**Exercise brief**
Give back the full set of entries exactly, keeping each line intact.

**Records to process**
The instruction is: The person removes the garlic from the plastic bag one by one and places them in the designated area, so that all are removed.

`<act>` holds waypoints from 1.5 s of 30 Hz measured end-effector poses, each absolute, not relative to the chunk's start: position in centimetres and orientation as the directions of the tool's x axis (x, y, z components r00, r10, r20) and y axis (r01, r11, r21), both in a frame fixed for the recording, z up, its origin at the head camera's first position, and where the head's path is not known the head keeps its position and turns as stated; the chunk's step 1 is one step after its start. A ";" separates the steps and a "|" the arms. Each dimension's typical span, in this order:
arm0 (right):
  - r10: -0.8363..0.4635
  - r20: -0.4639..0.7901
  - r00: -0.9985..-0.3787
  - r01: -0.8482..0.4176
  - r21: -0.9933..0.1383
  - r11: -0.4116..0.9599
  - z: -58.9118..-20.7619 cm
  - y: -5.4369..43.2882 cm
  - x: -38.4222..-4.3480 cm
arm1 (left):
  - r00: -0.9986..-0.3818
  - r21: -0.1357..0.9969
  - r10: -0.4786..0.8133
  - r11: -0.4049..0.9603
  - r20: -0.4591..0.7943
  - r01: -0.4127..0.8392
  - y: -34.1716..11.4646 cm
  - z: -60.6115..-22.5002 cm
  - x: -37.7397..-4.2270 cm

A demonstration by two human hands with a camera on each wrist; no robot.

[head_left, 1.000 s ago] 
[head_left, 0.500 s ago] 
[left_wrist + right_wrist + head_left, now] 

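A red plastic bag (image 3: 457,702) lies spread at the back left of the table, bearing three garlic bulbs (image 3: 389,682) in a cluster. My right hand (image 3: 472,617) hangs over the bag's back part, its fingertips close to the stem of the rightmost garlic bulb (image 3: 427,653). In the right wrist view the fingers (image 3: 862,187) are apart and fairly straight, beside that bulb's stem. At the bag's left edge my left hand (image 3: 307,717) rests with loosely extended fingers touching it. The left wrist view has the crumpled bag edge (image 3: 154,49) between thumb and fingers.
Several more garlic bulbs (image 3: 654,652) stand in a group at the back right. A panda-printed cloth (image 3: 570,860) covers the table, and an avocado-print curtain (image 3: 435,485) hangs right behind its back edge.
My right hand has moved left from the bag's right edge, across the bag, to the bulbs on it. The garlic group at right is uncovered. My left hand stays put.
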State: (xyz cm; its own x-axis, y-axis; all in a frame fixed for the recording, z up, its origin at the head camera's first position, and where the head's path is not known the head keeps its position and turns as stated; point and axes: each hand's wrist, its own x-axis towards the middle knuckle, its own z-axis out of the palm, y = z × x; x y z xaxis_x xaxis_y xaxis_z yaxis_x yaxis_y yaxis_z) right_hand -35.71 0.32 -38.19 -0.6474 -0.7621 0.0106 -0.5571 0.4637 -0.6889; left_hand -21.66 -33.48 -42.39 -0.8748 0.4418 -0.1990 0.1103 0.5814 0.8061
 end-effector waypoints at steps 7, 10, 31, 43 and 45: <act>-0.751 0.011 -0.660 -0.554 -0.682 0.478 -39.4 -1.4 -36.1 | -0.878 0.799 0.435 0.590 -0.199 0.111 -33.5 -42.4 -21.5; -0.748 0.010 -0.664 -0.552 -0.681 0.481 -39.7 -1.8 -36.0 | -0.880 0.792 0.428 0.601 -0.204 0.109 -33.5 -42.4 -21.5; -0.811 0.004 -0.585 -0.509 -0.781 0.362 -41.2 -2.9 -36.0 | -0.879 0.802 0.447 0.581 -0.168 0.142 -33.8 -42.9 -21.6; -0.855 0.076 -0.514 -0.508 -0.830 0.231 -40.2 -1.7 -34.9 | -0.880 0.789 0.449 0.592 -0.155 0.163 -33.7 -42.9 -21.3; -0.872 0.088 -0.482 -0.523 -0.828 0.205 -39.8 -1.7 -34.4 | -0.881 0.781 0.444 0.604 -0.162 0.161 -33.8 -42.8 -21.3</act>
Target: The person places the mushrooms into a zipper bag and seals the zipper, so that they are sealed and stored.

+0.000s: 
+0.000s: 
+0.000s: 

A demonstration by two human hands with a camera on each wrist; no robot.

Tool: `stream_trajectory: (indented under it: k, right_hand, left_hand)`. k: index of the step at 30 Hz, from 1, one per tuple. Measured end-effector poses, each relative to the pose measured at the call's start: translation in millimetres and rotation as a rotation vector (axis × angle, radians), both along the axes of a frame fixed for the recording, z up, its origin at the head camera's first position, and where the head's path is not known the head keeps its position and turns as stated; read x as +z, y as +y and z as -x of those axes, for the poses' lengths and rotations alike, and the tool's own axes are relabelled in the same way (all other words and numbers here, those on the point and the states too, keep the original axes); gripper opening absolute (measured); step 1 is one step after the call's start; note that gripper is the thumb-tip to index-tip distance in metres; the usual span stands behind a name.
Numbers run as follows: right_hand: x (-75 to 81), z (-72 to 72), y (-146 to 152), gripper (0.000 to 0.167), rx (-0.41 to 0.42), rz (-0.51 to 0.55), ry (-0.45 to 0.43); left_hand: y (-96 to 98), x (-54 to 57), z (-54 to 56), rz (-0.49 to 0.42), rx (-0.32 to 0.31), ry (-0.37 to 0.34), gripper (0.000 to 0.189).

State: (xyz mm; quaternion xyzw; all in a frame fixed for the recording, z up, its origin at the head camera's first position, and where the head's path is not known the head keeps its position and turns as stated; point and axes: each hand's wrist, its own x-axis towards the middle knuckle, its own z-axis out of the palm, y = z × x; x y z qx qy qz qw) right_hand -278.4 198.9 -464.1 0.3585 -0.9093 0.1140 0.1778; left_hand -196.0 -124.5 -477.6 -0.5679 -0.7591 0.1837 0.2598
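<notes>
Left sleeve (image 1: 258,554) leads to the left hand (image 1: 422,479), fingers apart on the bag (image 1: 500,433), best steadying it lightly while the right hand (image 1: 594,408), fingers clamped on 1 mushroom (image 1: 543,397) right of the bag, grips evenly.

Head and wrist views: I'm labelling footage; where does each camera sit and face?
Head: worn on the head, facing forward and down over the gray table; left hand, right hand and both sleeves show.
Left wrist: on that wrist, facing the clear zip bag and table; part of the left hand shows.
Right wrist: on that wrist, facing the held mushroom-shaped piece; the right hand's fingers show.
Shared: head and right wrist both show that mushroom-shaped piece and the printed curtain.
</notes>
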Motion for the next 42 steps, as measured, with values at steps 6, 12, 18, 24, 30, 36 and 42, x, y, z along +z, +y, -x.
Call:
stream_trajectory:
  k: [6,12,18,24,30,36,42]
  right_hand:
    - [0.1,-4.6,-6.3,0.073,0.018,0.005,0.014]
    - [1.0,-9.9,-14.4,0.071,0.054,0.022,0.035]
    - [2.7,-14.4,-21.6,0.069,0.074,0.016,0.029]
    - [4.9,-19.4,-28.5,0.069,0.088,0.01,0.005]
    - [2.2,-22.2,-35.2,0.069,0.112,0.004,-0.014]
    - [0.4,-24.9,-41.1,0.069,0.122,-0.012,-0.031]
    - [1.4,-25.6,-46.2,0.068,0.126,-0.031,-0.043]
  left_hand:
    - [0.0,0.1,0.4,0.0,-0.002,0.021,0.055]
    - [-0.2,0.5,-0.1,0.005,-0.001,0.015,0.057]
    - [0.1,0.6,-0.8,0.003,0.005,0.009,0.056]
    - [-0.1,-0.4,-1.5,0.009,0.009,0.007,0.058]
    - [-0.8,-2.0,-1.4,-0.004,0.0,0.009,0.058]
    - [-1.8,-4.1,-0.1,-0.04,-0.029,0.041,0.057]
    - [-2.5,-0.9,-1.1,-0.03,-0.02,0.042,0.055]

**Output below**
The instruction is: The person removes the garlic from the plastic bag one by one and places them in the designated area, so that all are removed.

`<act>` holds waypoints from 1.5 s of 30 Hz measured end-effector poses, each absolute, not relative to the chunk's start: position in centimetres and orientation as the directions of the tool's x axis (x, y, z components r00, r10, r20) and y axis (r01, r11, r21), both in a frame fixed for the recording, z up, its origin at the head camera's first position, and where the head's path is not known the head keeps its position and turns as stated; the chunk's step 1 is one step after its start. A ";" separates the steps and a "|" the arms. Each dimension's typical span, in this order:
arm0 (right):
  - r10: -0.8363..0.4635
  - r20: -0.4639..0.7901
  - r00: -0.9985..-0.3787
  - r01: -0.8482..0.4176
  - r21: -0.9933..0.1383
  - r11: -0.4116..0.9599
  - z: -58.9118..-20.7619 cm
  - y: -5.4369..43.2882 cm
  - x: -38.4222..-4.3480 cm
arm1 (left):
  - r00: -0.9986..-0.3818
  - r21: -0.1357..0.9969
  - r10: -0.4786..0.8133
  - r11: -0.4049..0.9603
  - r20: -0.4591..0.7943
  - r01: -0.4127..0.8392
  - y: -34.1716..11.4646 cm
  - z: -60.6115..-22.5002 cm
  - x: -37.7397..-4.2270 cm

A demonstration by two human hands with a camera on each wrist; no robot.

[head_left, 1.000 s ago] 
[head_left, 0.500 s ago] 
[left_wrist + right_wrist + head_left, now] 

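A red plastic bag (image 3: 457,702) lies spread at the back left of the table, bearing three garlic bulbs (image 3: 389,682) in a cluster. My right hand (image 3: 472,617) hangs over the bag's back part, its fingertips close to the stem of the rightmost garlic bulb (image 3: 427,653). In the right wrist view the fingers (image 3: 862,187) are apart and fairly straight, beside that bulb's stem. At the bag's left edge my left hand (image 3: 307,717) rests with loosely extended fingers touching it. The left wrist view has the crumpled bag edge (image 3: 154,49) between thumb and fingers.
Several more garlic bulbs (image 3: 654,652) stand in a group at the back right. A panda-printed cloth (image 3: 570,860) covers the table, and an avocado-print curtain (image 3: 435,485) hangs right behind its back edge.
My right hand has moved left from the bag's right edge, across the bag, to the bulbs on it. The garlic group at right is uncovered. My left hand stays put.
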State: (xyz cm; its own x-axis, y-axis; all in a frame fixed for the recording, z up, its origin at the head camera's first position, and where the head's path is not known the head keeps its position and turns as stated; point and axes: each hand's wrist, its own x-axis towards the middle knuckle, its own z-axis out of the palm, y = z × x; x y z xaxis_x xaxis_y xaxis_z yaxis_x yaxis_y yaxis_z) right_hand -35.71 0.32 -38.19 -0.6474 -0.7621 0.0106 -0.5571 0.4637 -0.6889; left_hand -21.66 -33.48 -42.39 -0.8748 0.4418 -0.1990 0.1103 0.5814 0.8061
 end-effector waypoints at steps 7, 10, 31, 43 and 45: <act>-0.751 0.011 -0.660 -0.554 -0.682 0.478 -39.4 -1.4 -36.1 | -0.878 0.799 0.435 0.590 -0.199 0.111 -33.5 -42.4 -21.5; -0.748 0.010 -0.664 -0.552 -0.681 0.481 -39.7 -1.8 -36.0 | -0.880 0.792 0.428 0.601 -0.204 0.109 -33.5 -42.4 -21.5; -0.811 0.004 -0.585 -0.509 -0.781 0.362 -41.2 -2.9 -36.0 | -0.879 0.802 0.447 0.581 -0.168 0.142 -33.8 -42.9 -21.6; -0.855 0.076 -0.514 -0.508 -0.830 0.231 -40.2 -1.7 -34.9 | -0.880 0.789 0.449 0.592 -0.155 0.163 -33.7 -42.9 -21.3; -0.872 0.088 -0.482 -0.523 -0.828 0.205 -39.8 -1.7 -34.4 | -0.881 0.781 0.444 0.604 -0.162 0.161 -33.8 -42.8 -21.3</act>
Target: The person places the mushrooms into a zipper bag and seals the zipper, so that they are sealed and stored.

+0.000s: 
+0.000s: 
+0.000s: 

A demonstration by two human hands with a camera on each wrist; no robot.

Tool: `stream_trajectory: (indented under it: k, right_hand, left_hand)`. k: index of the step at 30 Hz, from 1, one per tuple. Measured end-effector poses, each relative to the pose measured at the call's start: translation in millimetres and rotation as a rotation vector (axis × angle, radians), both along the axes of a frame fixed for the recording, z up, its origin at the head camera's first position, and where the head's path is not known the head keeps its position and turns as stated; read x as +z, y as +y and z as -x of those axes, for the poses' lengths and rotations alike, and the tool's own axes are relabelled in the same way (all other words and numbers here, those on the point and the states too, keep the original axes); gripper opening absolute (measured); step 1 is one step after the call's start; note that gripper is the thumb-tip to index-tip distance in metres; the usual span stands behind a name.
Numbers run as follows: right_hand: x (-75 to 81), z (-72 to 72), y (-146 to 152), gripper (0.000 to 0.167), rx (-0.41 to 0.42), rz (-0.51 to 0.55), ry (-0.45 to 0.43); left_hand: y (-96 to 98), x (-54 to 57), z (-54 to 56), rz (-0.49 to 0.42), rx (-0.32 to 0.31), ry (-0.37 to 0.34), gripper (0.000 to 0.189).

State: (xyz mm; quaternion xyzw; all in a frame fixed for the recording, z up, its origin at the head camera's first position, and where the head's path is not known the head keeps its position and turns as stated; point and axes: each hand's wrist, its own x-axis towards the middle knuckle, its own z-axis out of the palm, y = z × x; x y z qx qy qz qw) right_hand -278.4 198.9 -464.1 0.3585 -0.9093 0.1140 0.1778; left_hand -196.0 -124.5 -477.6 -0.5679 -0.7591 0.1837 0.2598
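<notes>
Left sleeve (image 1: 258,554) leads to the left hand (image 1: 422,479), fingers apart on the bag (image 1: 500,433), best steadying it lightly while the right hand (image 1: 594,408), fingers clamped on 1 mushroom (image 1: 543,397) right of the bag, grips evenly.

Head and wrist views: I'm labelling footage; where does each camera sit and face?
Head: worn on the head, facing forward and down over the gray table; left hand, right hand and both sleeves show.
Left wrist: on that wrist, facing the clear zip bag and table; part of the left hand shows.
Right wrist: on that wrist, facing the held mushroom-shaped piece; the right hand's fingers show.
Shared: head and right wrist both show that mushroom-shaped piece and the printed curtain.
</notes>
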Motion for the next 42 steps, as measured, with values at steps 6, 12, 18, 24, 30, 36 and 42, x, y, z along +z, +y, -x.
Call:
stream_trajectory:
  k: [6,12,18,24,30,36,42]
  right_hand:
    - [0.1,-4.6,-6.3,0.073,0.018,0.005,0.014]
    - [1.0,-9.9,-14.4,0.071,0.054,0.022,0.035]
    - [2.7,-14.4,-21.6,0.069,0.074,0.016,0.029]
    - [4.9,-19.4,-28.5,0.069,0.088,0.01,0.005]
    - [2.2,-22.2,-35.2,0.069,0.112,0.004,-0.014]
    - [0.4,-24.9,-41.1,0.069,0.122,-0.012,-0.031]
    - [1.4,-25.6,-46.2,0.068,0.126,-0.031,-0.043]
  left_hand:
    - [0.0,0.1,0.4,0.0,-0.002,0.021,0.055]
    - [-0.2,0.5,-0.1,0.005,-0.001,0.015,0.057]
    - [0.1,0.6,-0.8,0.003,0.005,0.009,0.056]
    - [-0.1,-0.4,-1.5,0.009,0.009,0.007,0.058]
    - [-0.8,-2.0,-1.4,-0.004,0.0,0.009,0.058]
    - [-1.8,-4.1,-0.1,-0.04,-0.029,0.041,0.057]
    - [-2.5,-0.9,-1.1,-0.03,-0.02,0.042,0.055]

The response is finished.